Exercise goal
If a line in the entries below includes "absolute", show that line.

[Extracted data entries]
********

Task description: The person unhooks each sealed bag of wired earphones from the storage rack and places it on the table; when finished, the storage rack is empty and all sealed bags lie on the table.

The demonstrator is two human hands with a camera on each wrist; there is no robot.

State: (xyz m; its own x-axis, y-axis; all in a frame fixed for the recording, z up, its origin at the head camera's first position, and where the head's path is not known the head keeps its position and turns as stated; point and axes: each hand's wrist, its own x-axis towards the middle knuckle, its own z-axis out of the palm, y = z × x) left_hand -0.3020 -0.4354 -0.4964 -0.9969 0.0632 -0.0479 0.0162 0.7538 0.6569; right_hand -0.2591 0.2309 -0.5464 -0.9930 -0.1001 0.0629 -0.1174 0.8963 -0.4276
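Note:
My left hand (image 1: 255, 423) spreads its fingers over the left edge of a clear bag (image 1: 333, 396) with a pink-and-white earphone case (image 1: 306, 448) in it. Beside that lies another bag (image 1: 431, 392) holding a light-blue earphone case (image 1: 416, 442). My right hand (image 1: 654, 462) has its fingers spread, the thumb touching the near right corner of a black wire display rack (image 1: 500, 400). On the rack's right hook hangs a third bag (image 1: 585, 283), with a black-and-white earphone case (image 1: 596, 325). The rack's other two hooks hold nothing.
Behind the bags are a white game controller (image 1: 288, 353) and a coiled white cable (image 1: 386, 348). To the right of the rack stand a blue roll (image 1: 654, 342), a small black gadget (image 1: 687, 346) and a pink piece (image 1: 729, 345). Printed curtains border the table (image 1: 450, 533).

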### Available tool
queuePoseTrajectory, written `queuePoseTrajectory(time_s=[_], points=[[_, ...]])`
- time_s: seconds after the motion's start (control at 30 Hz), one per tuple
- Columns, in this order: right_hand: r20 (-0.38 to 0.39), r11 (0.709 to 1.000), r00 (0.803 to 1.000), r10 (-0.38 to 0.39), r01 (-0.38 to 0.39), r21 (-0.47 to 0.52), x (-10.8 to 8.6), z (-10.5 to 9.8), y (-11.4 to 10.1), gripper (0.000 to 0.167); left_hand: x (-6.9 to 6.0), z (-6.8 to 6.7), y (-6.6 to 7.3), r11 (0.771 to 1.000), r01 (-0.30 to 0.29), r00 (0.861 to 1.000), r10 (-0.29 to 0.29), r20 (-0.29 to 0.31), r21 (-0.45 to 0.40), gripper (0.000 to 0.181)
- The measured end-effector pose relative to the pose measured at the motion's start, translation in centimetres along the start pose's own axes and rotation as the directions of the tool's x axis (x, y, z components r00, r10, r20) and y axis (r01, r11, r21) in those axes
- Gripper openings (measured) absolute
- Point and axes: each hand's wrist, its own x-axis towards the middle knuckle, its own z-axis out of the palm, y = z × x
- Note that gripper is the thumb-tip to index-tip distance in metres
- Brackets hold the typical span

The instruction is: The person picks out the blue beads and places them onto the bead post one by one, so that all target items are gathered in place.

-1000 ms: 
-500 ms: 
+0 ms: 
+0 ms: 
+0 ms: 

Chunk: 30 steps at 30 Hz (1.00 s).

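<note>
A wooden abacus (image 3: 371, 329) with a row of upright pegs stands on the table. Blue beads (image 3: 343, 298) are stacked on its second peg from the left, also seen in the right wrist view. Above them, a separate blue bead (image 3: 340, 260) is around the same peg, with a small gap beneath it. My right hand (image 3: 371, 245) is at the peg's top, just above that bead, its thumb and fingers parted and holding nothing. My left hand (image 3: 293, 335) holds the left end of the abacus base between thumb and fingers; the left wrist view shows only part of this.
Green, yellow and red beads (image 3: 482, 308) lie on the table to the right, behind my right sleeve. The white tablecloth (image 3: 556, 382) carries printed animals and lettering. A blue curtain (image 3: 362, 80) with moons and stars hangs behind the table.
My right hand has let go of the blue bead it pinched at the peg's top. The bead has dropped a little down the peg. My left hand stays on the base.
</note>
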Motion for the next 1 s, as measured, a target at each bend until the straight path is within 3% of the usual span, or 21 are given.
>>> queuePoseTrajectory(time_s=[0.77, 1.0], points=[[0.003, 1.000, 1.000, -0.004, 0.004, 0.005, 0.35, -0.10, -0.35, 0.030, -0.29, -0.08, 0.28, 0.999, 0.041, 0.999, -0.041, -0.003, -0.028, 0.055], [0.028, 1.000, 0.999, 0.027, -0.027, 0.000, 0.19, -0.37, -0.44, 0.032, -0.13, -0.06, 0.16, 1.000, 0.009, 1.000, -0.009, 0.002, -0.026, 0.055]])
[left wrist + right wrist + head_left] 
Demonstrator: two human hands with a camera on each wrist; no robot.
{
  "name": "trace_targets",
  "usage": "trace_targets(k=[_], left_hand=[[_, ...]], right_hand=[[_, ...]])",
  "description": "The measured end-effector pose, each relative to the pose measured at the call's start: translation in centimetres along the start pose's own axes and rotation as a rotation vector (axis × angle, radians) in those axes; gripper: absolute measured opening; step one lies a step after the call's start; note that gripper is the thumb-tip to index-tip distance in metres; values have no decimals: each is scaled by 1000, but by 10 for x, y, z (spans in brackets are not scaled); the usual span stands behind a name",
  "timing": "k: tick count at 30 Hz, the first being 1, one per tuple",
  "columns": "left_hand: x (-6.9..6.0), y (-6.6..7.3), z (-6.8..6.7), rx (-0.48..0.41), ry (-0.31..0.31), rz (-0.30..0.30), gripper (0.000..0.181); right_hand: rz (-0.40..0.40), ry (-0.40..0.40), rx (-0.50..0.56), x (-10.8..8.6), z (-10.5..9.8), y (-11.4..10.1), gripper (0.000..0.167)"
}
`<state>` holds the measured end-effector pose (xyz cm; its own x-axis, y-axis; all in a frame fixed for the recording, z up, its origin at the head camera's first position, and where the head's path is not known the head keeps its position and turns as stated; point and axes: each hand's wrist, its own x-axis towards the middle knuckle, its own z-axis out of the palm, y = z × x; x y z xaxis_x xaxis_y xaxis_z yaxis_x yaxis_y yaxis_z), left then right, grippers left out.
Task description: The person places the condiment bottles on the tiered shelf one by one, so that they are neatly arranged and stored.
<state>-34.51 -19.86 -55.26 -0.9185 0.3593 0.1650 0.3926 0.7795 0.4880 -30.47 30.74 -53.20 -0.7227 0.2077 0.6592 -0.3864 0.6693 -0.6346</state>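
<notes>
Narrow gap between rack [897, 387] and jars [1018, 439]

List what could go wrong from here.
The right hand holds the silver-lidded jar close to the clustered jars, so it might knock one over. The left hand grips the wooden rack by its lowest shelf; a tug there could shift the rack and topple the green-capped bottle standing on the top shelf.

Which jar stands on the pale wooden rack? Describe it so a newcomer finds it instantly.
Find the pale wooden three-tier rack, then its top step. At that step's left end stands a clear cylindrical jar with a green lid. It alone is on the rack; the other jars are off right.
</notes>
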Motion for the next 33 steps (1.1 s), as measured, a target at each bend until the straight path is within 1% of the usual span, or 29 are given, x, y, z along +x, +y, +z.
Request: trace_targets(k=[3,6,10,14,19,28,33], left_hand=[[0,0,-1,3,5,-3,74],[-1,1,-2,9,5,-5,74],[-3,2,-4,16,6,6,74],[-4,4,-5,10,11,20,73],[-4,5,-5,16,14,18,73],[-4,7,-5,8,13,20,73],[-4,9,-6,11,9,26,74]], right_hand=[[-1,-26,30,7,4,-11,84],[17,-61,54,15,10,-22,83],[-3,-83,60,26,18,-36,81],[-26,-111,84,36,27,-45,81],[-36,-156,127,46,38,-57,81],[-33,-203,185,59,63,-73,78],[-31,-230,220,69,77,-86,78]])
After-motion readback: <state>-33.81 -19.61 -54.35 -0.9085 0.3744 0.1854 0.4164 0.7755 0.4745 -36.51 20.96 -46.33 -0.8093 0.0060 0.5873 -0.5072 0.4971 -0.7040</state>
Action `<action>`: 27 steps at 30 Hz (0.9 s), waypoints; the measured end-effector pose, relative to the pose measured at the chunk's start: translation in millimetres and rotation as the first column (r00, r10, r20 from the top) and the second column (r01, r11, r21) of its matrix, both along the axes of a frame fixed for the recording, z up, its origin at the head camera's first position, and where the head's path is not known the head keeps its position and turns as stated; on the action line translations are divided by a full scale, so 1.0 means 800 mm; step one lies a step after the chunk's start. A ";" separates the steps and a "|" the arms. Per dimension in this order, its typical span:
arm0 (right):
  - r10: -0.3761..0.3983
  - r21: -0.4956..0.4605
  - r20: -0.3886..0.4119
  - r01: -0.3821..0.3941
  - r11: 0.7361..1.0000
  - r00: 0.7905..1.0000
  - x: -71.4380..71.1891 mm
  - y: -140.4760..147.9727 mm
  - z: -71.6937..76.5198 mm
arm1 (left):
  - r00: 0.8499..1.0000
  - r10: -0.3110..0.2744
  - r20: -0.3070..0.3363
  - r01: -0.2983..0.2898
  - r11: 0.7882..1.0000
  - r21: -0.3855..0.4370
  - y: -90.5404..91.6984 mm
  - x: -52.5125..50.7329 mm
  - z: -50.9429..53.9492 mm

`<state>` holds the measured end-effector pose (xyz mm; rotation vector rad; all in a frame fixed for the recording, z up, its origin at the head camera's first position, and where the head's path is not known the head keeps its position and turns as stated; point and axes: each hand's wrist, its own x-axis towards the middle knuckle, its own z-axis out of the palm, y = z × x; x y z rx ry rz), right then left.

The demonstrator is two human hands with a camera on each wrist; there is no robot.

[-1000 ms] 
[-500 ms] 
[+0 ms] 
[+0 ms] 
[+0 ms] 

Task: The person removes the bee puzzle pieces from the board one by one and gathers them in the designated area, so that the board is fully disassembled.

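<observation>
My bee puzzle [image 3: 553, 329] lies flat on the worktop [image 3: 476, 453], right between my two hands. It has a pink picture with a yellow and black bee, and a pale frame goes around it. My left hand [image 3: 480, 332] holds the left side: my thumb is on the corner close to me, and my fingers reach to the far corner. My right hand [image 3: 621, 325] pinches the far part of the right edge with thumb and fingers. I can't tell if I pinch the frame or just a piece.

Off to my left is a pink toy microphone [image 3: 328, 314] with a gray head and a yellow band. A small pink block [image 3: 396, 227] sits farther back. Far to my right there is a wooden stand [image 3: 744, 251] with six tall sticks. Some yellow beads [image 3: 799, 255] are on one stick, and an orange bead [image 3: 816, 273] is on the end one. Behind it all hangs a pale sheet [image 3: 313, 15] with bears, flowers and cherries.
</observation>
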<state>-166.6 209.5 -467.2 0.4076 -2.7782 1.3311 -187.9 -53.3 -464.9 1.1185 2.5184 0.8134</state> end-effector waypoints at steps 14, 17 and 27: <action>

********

Result of the exercise
- Gripper openings (measured) absolute
  "description": "The measured end-effector pose, each relative to the pose measured at the call's start: translation in centimetres along the start pose's own axes and rotation as a rotation vector (axis × angle, radians) in those axes; gripper: absolute measured opening; step one lies a step after the call's start; note that gripper is the thumb-tip to index-tip distance in metres; values have no decimals: each is scaled by 1000, but by 10 for x, y, z (spans in brackets are not scaled); the usual span stands behind a name",

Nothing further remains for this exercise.